◆ Work to be completed ◆
Skip pictures in the listing below; copy exactly the lines from the one with "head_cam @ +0" through the one with "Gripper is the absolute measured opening", inclusive.

◆ The input ◆
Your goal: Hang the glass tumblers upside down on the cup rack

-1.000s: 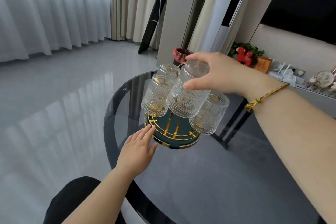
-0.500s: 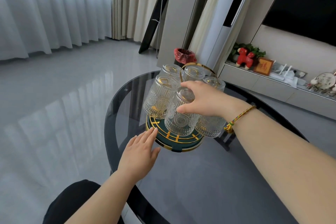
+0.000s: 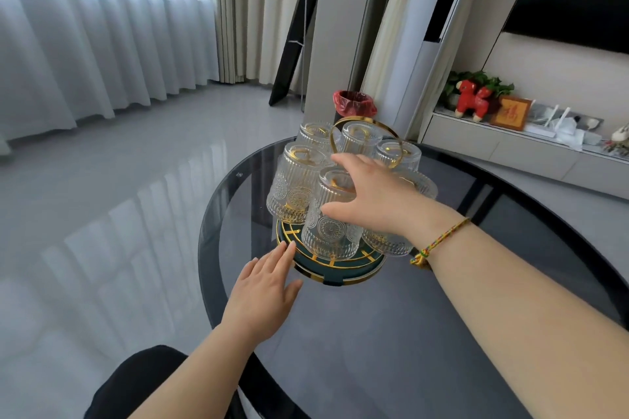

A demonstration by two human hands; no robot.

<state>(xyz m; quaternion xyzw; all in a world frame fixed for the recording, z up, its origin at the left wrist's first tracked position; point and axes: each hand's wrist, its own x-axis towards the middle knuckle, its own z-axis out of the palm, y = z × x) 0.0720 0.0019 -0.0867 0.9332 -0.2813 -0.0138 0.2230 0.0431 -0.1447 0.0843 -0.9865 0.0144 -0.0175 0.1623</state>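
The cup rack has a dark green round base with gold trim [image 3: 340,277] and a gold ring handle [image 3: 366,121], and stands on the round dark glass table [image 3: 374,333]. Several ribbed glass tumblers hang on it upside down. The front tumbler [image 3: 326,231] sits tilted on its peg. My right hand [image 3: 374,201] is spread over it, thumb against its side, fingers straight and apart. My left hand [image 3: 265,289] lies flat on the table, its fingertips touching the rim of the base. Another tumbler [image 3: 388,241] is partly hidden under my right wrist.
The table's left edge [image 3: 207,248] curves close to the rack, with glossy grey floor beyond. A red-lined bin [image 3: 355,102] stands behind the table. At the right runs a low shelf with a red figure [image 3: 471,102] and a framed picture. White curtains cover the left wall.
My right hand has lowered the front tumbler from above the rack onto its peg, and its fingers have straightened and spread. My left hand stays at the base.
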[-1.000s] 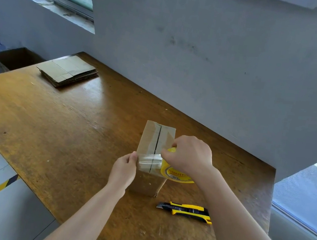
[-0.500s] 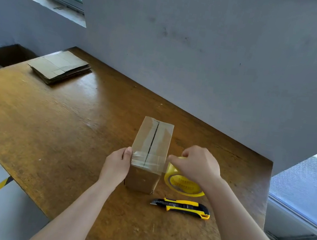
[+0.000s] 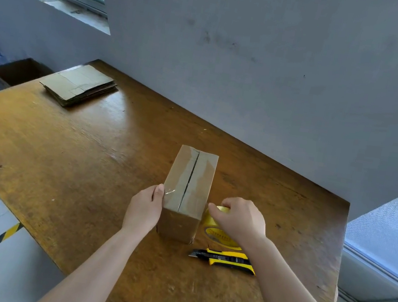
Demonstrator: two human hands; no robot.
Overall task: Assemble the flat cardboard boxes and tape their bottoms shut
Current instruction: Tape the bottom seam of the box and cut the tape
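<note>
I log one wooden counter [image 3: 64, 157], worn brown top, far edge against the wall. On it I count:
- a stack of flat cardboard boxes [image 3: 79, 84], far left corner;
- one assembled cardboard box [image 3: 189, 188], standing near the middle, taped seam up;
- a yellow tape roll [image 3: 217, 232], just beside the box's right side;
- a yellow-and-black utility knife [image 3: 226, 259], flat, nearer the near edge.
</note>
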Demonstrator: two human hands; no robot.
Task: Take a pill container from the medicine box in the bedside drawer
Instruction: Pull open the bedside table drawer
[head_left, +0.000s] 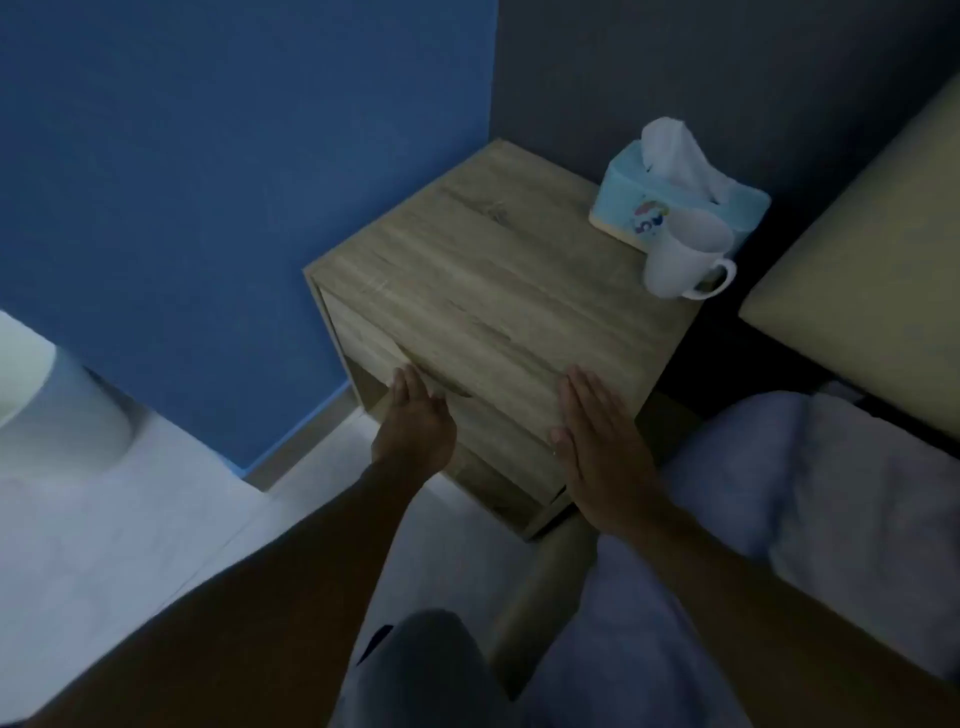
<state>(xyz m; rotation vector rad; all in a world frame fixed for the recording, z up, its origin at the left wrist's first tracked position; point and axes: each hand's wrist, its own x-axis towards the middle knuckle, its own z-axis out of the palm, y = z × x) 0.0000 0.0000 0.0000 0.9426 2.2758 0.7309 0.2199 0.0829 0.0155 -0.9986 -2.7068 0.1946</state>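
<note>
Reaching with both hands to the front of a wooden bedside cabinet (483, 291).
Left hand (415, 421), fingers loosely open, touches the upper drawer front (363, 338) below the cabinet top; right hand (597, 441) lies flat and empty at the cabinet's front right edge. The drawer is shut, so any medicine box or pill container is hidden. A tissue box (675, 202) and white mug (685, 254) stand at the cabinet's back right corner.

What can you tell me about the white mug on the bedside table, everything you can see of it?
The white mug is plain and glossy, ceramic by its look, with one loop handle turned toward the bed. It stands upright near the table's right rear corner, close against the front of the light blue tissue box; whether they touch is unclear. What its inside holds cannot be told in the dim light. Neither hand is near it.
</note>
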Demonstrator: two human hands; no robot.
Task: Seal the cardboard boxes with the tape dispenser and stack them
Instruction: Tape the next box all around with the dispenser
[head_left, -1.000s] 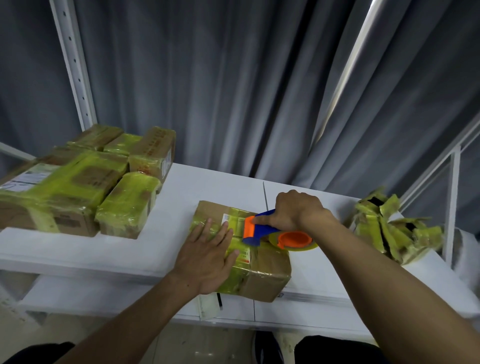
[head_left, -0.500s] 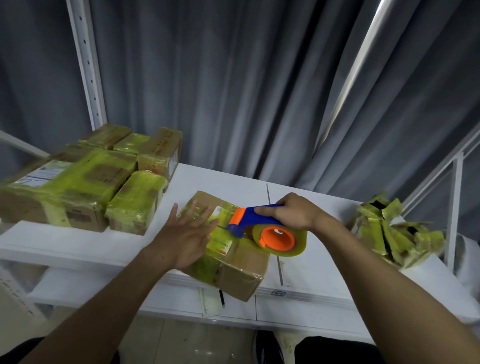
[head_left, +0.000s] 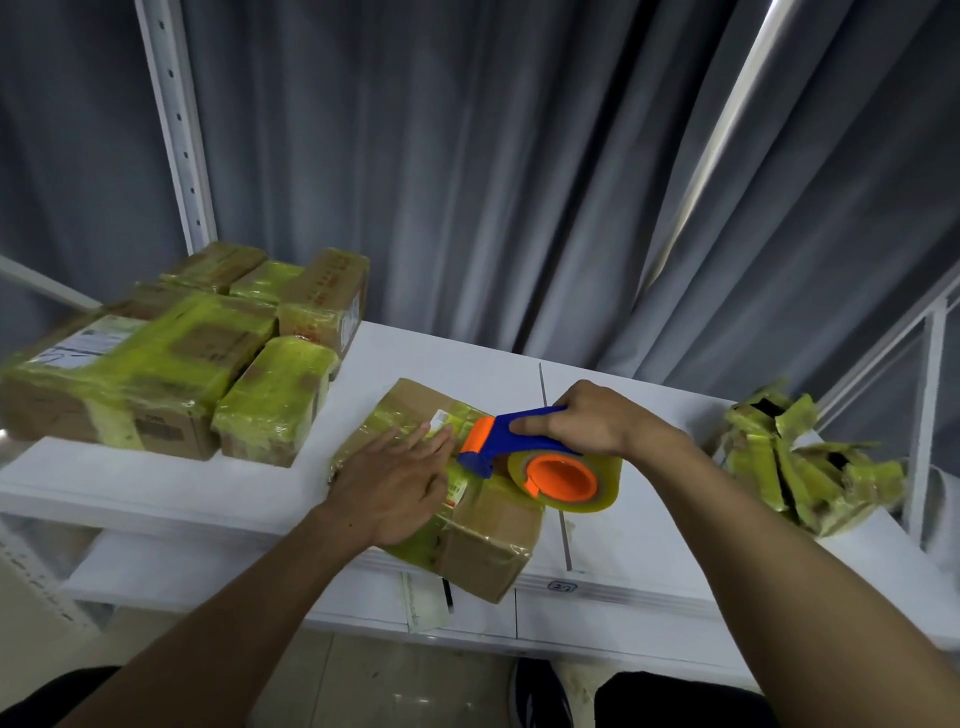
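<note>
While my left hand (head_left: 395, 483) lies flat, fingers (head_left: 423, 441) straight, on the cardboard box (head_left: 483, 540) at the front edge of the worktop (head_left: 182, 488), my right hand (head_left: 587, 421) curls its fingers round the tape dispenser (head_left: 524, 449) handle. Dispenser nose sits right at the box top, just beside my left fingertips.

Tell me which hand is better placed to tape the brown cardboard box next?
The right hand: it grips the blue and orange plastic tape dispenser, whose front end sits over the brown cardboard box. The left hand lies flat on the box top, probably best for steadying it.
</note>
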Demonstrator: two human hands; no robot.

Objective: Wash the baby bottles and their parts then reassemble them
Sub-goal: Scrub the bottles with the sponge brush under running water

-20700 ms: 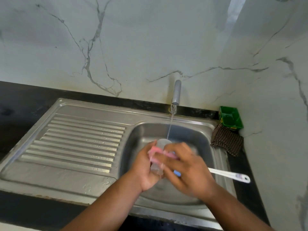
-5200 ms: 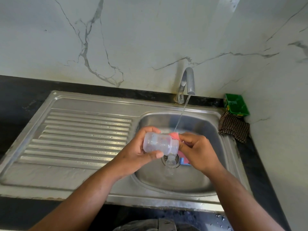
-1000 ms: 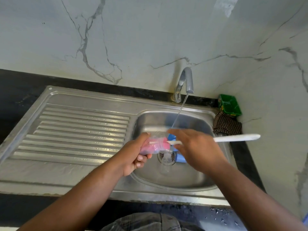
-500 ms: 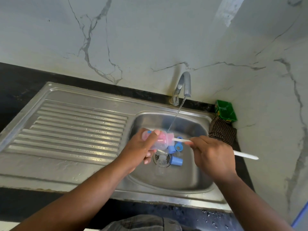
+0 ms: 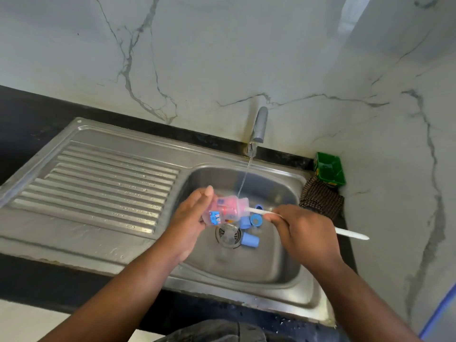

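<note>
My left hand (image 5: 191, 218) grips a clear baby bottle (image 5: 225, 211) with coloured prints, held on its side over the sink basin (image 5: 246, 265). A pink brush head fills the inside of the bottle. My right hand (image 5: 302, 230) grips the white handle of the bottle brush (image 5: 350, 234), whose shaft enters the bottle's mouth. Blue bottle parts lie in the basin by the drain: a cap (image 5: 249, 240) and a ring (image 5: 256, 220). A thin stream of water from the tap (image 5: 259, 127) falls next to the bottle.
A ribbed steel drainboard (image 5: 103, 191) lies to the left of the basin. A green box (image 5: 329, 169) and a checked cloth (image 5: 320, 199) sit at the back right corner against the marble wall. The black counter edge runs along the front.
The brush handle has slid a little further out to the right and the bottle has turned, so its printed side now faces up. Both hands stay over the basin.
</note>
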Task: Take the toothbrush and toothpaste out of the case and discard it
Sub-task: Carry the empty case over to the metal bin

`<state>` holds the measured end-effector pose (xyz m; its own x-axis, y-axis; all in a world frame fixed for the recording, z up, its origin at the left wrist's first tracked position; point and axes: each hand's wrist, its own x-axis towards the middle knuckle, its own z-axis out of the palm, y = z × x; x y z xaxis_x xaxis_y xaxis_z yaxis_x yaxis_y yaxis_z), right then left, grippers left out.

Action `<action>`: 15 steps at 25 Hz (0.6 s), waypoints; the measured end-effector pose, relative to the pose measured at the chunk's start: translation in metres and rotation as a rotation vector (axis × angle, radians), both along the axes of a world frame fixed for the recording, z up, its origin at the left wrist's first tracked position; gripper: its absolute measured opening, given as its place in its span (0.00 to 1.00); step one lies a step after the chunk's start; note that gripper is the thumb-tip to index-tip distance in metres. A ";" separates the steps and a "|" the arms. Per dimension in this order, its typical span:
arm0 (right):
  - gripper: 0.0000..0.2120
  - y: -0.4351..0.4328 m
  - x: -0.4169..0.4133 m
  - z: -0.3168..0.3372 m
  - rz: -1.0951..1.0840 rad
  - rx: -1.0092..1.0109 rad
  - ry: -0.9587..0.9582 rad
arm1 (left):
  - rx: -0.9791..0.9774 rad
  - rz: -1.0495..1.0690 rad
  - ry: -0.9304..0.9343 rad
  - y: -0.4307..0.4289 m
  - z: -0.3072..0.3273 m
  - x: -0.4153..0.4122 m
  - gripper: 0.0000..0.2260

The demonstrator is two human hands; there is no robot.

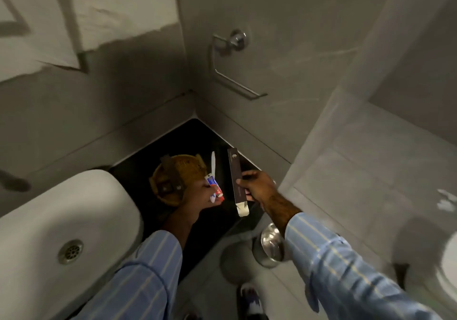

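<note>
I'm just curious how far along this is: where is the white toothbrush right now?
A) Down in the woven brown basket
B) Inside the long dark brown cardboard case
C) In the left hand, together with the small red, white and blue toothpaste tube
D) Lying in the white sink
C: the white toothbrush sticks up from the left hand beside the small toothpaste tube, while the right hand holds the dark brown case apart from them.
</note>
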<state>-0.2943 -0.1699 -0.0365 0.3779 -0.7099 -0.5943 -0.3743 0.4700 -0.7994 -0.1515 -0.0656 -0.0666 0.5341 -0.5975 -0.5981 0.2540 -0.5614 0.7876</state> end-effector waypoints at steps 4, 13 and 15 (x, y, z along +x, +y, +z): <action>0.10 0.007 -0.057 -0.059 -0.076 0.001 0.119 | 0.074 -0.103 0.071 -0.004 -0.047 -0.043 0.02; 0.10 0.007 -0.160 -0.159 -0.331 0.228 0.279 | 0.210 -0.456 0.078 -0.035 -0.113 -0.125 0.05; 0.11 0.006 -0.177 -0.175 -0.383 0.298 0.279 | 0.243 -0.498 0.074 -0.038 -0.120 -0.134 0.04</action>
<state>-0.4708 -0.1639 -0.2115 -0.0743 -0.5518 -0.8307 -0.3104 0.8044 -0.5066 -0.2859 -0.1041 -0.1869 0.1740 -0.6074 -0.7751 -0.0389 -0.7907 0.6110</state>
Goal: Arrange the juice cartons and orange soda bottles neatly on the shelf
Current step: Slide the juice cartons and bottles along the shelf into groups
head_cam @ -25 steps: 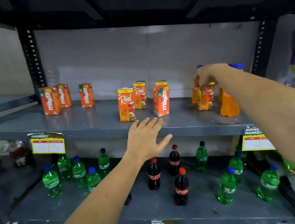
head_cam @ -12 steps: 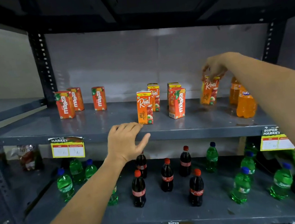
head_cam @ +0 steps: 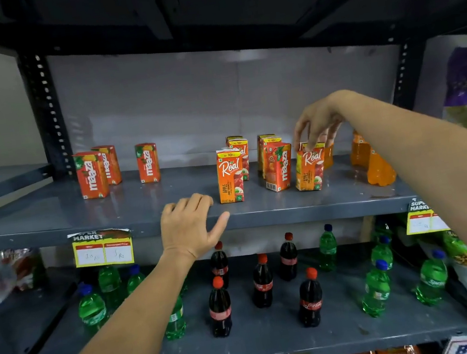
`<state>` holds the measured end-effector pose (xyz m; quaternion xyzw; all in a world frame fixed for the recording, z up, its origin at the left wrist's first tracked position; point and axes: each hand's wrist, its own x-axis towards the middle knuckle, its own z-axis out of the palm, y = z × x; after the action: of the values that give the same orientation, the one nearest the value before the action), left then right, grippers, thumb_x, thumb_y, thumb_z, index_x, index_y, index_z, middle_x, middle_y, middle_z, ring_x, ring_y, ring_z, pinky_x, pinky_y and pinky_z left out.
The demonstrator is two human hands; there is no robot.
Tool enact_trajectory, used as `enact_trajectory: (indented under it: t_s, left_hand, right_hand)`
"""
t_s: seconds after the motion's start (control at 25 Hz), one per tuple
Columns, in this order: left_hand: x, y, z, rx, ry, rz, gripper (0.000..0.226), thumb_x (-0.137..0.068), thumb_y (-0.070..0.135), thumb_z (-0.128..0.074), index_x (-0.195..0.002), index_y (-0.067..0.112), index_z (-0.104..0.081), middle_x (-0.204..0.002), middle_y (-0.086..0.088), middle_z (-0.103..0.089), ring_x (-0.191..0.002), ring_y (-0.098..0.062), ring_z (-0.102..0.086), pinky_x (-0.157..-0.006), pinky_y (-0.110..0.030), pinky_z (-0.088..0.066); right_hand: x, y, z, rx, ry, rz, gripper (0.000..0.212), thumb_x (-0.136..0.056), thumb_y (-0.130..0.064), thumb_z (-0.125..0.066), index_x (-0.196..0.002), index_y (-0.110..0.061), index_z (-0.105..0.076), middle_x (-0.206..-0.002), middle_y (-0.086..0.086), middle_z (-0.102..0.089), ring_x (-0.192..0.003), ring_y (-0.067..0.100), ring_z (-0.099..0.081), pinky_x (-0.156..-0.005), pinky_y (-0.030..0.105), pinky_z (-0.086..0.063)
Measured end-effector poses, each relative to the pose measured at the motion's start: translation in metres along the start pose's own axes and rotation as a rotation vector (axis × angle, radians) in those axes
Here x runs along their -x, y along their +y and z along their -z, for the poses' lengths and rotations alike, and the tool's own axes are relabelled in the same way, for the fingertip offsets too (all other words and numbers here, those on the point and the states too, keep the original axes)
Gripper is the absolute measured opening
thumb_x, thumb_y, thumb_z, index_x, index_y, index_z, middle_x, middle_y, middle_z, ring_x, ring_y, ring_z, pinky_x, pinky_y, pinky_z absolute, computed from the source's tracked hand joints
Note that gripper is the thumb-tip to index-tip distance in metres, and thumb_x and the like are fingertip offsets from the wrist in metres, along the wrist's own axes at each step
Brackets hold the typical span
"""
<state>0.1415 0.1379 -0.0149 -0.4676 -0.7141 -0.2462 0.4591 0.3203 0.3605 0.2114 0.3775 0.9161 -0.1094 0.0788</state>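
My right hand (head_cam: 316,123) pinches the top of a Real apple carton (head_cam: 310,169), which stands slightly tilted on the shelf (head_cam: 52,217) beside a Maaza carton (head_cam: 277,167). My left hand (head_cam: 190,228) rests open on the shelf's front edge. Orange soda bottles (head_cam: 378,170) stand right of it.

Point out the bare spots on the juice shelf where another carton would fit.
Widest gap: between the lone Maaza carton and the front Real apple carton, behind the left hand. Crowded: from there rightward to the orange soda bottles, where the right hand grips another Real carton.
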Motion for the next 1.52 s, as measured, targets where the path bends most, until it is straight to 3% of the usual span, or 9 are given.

◆ Answer to this task ◆
head_cam @ +0 steps: 
`<state>` holds the measured end-effector pose (xyz m; quaternion xyzw; all in a world frame fixed for the recording, z up, its origin at the left wrist's first tracked position; point and axes: each hand's wrist, its own x-axis towards the middle knuckle, its own z-axis out of the palm, y = z × x; after the action: of the values that give the same orientation, the one nearest the value before the action), left then right, grippers, thumb_x, thumb_y, thumb_z, index_x, index_y, index_z, middle_x, middle_y, middle_z, ring_x, ring_y, ring_z, pinky_x, pinky_y and pinky_z left out.
The demonstrator is two human hands; there is no robot.
Tool enact_trajectory, used as `enact_trajectory: (indented under it: t_s, left_hand, right_hand)`
"""
t_s: seconds after the motion's start (control at 25 Hz), one per tuple
Columns, in this order: left_hand: x, y, z, rx, ry, rz, gripper (0.000..0.226), thumb_x (-0.137..0.068), thumb_y (-0.070..0.135), thumb_z (-0.128..0.074), index_x (-0.195..0.002), index_y (-0.067..0.112), index_z (-0.104..0.081), middle_x (-0.204..0.002), middle_y (-0.086..0.088), middle_z (-0.103..0.089), ring_x (-0.191..0.002), ring_y (-0.098..0.062), ring_z (-0.102..0.086), pinky_x (-0.157..-0.006), pinky_y (-0.110..0.030), pinky_z (-0.088..0.066); right_hand: x, y, z, rx, ry, rz, gripper (0.000..0.212), thumb_x (-0.136..0.056), thumb_y (-0.130..0.064), thumb_z (-0.125..0.066), index_x (-0.196..0.002), index_y (-0.110..0.061), index_z (-0.105..0.076), middle_x (-0.206..-0.002), middle_y (-0.086..0.086), middle_z (-0.102..0.089), ring_x (-0.192..0.003), ring_y (-0.067..0.100), ring_z (-0.099..0.081), pinky_x (-0.156..-0.005), pinky_y (-0.030..0.105), pinky_z (-0.086..0.063)
Measured end-effector poses, each relative to the pose measured at the motion's start: translation in metres along the start pose's own axes and rotation as a rotation vector (axis × angle, radians) in those axes
Here x runs along their -x, y along their +y and z along their -z, for the poses' lengths and rotations alike, and the tool's own axes are relabelled in the same way, for the fingertip offsets too (all other words and numbers here, those on the point and the states too, keep the original axes)
Gripper is the absolute measured opening

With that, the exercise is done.